═════ DATA SHOWN ═════
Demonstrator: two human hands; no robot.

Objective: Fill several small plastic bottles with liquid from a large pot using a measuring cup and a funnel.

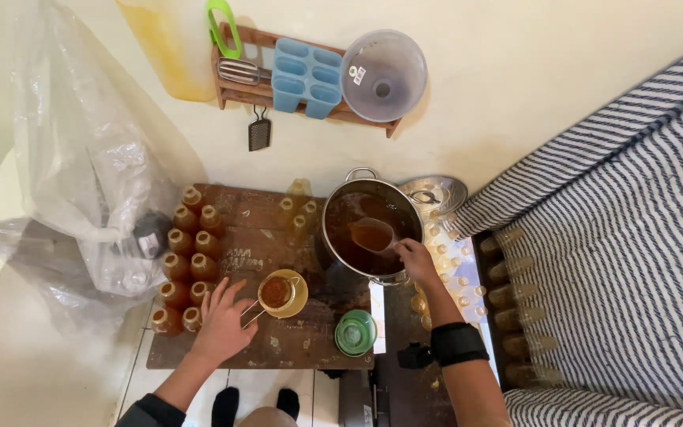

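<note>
My right hand (416,258) holds a ladle (373,234) over a large steel pot (333,207) of brown liquid; the ladle's bowl is full of the same liquid. My left hand (221,316) rests on the wooden table (258,209), steadying a yellow funnel with a strainer (281,293) that sits on a bottle. Several filled bottles with brown liquid (183,265) stand in rows just left of that hand. A black wristband sits on my right forearm.
A green lid (355,333) lies near the table's front edge. Empty clear bottles (456,277) stand right of the pot, beside a steel pot lid (435,194). A clear plastic bag (81,166) bulges at left. A wall shelf (302,75) holds a funnel and moulds. Striped cloth (618,237) covers the right.
</note>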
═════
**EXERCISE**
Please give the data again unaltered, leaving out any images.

**RESULT FOR THIS TASK**
Demonstrator: two human hands; no robot.

Objective: Fill several small plastic bottles with liquid from a large pot using a measuring cup and a funnel.


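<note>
My right hand (416,258) holds a ladle (373,234) over a large steel pot (333,207) of brown liquid; the ladle's bowl is full of the same liquid. My left hand (221,316) rests on the wooden table (258,209), steadying a yellow funnel with a strainer (281,293) that sits on a bottle. Several filled bottles with brown liquid (183,265) stand in rows just left of that hand. A black wristband sits on my right forearm.
A green lid (355,333) lies near the table's front edge. Empty clear bottles (456,277) stand right of the pot, beside a steel pot lid (435,194). A clear plastic bag (81,166) bulges at left. A wall shelf (302,75) holds a funnel and moulds. Striped cloth (618,237) covers the right.
</note>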

The output as shown is complete.